Chronic inflammation and in particular chronic inflammatory diseases affect a large proportion of the population in different proportions depending on the condition concerned. Because these diseases, although slowly evolving, are disabling, painful and associated with a high risk of early death, the health impact is great.

Currently, the treatments proposed for these diseases are anti-inflammatory, immunomodulatory and/or immunosuppressive agents. Examples thereof include:

non-steroidal anti-inflammatory drugs for short-term use and not suitable for chronic pain, such as ibuprofen, naproxen and aspirin,

modulators of purine metabolism as immunomodulators, such as methotrexate and azathioprine,

biopharmaceuticals, such as anti-TNF-alpha, IL1 and IL6 receptor antagonists, or even

-sulfasalazine.

All these drugs have a very variable response rate due to the degradation of the molecule when they are administered and have significant side effects. In addition, immunomodulators interfere with the normal and healthy immune response to pathogens, rendering treated patients susceptible to infection. As regards methotrexate, in particular it is known that it has an adverse effect on sperm production and thus on fertility. Thus, most of these inflammatory diseases are not treated or not adequately treated.

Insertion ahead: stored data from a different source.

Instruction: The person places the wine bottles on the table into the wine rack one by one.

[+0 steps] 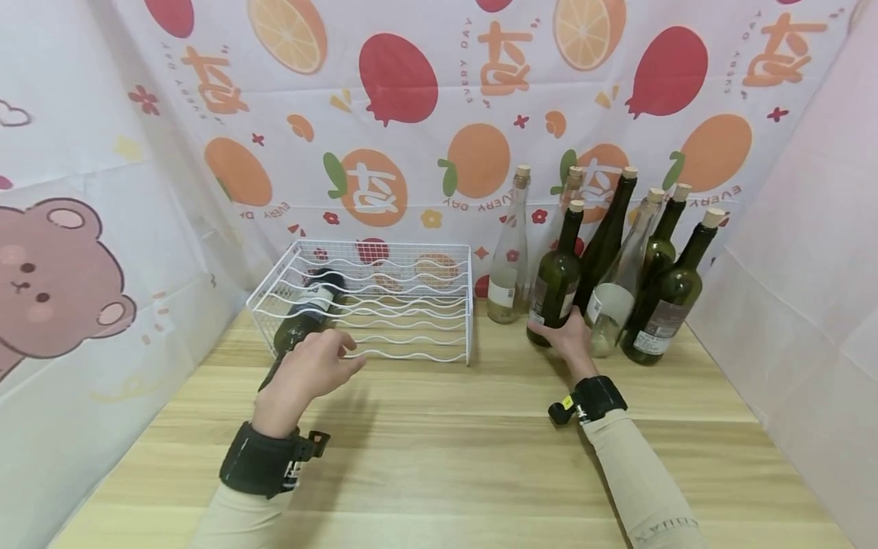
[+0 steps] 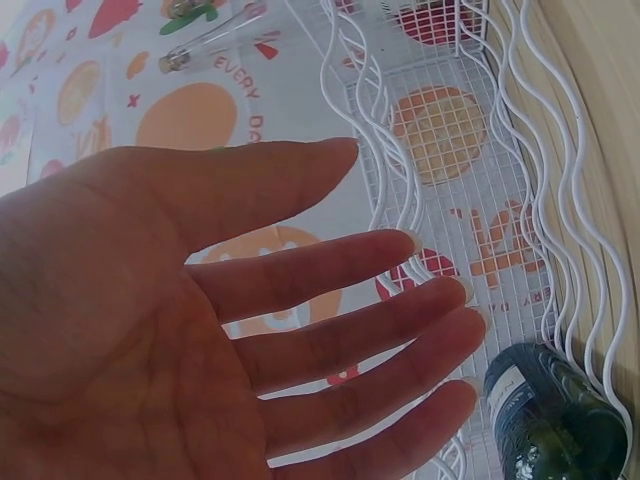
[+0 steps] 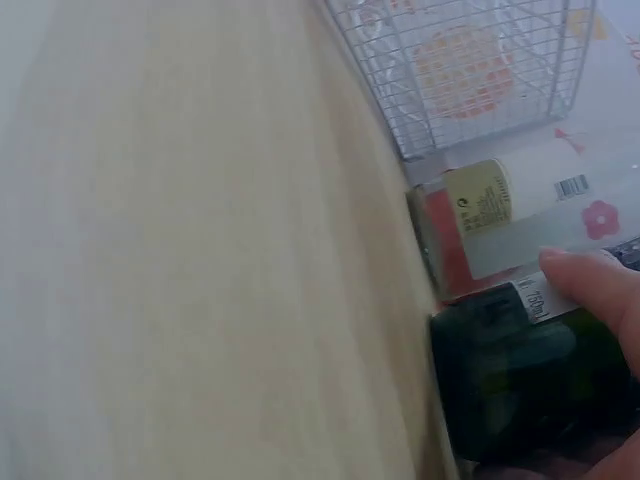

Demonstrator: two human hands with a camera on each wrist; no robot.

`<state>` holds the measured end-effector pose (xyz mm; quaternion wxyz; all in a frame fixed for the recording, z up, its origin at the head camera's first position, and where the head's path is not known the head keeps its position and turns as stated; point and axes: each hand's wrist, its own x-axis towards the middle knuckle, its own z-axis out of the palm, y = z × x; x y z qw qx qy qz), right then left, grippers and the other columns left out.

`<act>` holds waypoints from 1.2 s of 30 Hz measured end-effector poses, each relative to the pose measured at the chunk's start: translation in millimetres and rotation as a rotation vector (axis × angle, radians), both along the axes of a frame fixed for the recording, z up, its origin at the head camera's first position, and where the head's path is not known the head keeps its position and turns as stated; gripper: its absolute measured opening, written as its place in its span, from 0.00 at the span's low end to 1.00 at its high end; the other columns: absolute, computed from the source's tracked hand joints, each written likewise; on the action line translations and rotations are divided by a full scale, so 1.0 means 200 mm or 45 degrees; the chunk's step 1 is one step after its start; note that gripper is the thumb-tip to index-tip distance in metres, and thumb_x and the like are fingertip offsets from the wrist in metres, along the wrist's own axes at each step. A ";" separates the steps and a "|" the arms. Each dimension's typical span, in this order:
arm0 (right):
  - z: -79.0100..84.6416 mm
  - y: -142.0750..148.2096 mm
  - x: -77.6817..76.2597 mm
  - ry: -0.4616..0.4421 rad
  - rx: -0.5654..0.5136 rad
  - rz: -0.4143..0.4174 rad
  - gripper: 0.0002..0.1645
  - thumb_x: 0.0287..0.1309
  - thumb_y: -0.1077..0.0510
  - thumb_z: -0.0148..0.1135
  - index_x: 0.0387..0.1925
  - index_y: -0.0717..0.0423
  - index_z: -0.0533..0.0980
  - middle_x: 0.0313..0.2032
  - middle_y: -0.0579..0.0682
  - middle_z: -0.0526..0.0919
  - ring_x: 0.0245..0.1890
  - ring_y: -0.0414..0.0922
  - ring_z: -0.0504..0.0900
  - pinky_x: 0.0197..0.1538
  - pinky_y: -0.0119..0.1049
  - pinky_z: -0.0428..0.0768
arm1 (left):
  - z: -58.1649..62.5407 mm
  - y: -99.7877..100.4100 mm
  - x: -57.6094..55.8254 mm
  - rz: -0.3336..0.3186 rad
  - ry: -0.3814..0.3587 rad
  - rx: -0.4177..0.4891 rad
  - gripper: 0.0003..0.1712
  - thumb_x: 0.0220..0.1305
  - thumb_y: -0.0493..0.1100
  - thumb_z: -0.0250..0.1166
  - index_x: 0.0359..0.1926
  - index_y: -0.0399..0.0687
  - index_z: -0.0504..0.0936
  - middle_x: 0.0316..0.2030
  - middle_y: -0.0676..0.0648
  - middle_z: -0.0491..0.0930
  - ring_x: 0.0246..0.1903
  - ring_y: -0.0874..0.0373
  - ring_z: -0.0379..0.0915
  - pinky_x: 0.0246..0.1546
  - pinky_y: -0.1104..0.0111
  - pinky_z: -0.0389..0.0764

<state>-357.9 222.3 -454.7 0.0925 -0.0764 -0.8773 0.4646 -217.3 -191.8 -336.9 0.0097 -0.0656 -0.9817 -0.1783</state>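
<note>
My right hand (image 1: 568,339) grips a corked green bottle (image 1: 559,274); my left hand (image 1: 312,374) is loose and holds nothing.
My right thumb presses the label low on the bottle, which is roughly upright, while my left fingers spread just in front of a white wire rack (image 1: 405,267). Straight up at twelve o'clock from that hand, a dark bottle (image 1: 293,328) lies in the rack, its neck toward me. From the bottle I grip, the rack sits at nine o'clock, a clear bottle (image 1: 506,259) at ten, a tall dark bottle (image 1: 610,236) at two, and a white-labelled clear bottle (image 1: 613,301) just past three. Everything rests on a wood-grain counter (image 1: 453,457), with a fruit-printed cloth (image 1: 425,160) hanging at twelve o'clock.
</note>
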 end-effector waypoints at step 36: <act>0.38 0.04 0.21 0.001 0.566 1.014 0.47 0.32 0.44 0.87 0.57 0.60 0.83 0.47 0.53 0.88 0.41 0.43 0.83 0.45 0.41 0.82 | 0.06 0.12 0.09 -0.126 0.478 0.087 0.20 0.62 0.41 0.73 0.55 0.40 0.85 0.47 0.39 0.88 0.44 0.43 0.86 0.36 0.49 0.84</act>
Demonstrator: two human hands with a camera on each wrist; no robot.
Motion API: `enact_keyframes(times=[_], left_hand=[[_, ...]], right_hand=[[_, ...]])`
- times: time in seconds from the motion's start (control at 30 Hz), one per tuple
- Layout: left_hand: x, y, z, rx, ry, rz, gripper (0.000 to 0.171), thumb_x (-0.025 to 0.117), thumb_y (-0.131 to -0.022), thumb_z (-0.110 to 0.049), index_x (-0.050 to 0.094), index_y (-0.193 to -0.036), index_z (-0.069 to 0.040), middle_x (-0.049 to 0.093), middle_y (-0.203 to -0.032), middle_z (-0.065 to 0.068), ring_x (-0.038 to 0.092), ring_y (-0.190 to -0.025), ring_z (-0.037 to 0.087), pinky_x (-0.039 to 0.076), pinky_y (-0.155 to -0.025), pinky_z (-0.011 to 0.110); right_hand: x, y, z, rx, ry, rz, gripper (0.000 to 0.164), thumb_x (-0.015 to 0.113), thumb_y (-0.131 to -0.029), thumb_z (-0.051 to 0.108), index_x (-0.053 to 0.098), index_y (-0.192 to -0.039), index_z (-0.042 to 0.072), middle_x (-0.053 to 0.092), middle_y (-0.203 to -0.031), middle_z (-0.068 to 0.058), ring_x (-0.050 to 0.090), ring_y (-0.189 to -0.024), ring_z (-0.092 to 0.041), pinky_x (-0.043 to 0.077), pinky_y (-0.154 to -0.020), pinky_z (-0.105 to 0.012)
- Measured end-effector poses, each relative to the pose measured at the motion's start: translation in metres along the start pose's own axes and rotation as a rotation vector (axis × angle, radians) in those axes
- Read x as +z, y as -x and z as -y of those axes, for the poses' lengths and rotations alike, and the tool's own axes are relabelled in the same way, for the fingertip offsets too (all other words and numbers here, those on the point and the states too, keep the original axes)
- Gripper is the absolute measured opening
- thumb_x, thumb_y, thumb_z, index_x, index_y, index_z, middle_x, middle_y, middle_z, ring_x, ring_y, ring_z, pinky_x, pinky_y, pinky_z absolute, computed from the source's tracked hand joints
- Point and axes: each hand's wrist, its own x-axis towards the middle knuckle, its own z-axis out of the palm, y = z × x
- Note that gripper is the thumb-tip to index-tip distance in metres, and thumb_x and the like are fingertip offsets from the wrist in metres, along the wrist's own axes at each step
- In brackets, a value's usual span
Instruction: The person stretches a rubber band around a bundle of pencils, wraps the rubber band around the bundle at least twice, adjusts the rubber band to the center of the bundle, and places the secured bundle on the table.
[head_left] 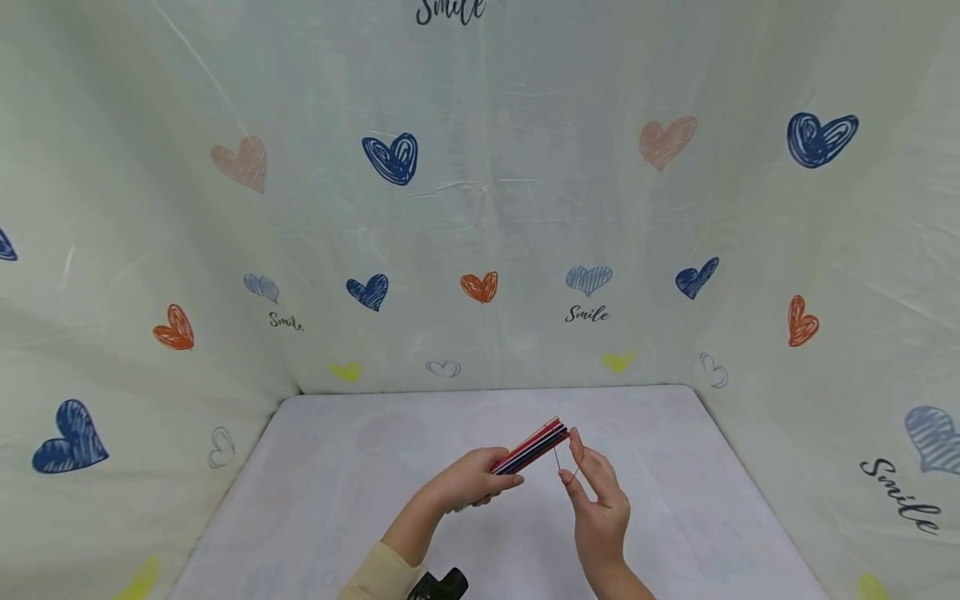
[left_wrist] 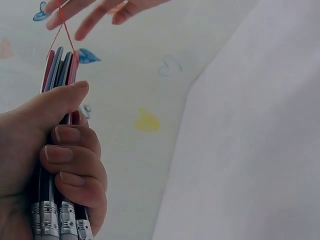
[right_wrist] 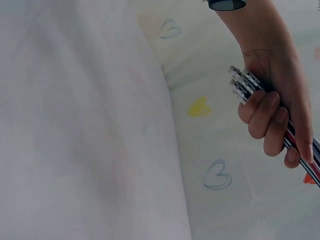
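Note:
My left hand grips a bundle of striped pencils in dark and red colours, tilted up to the right above the table. In the left wrist view the thumb lies along the bundle and the fingers curl round it. Silver ferrules with eraser ends stick out at the wrist side of the fist. A thin red rubber band loops over the far end of the pencils and crosses itself. My right hand holds that band stretched between thumb and forefinger, just right of the pencil tips.
A white-covered table lies below both hands. Behind and beside it hangs a pale curtain printed with hearts and "Smile". A black wrist device shows at the left sleeve.

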Motion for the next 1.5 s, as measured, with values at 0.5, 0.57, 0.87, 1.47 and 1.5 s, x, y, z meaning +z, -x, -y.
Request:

Therefore, the research and exploration of new anti-inflammatory therapeutic strategies, which are easy to administer and without side effects, constitute the main focus of medical and biomedical research, in particular the development of effective treatments of chronic inflammatory diseases, gastrointestinal diseases and diseases caused by chronic inflammation.

This is the object of the present invention, which is intended to achieve this object using specific bacteria of the human intestinal microbiota, i.e. bacteria of the family kristestoniaceae (christenseellaceae), preferably the genus kristevensis (christenseella). These bacteria may optionally be combined with other bacteria and in particular bacteria of the species Akkermansia muciniphila (Akkermansia muciniphila).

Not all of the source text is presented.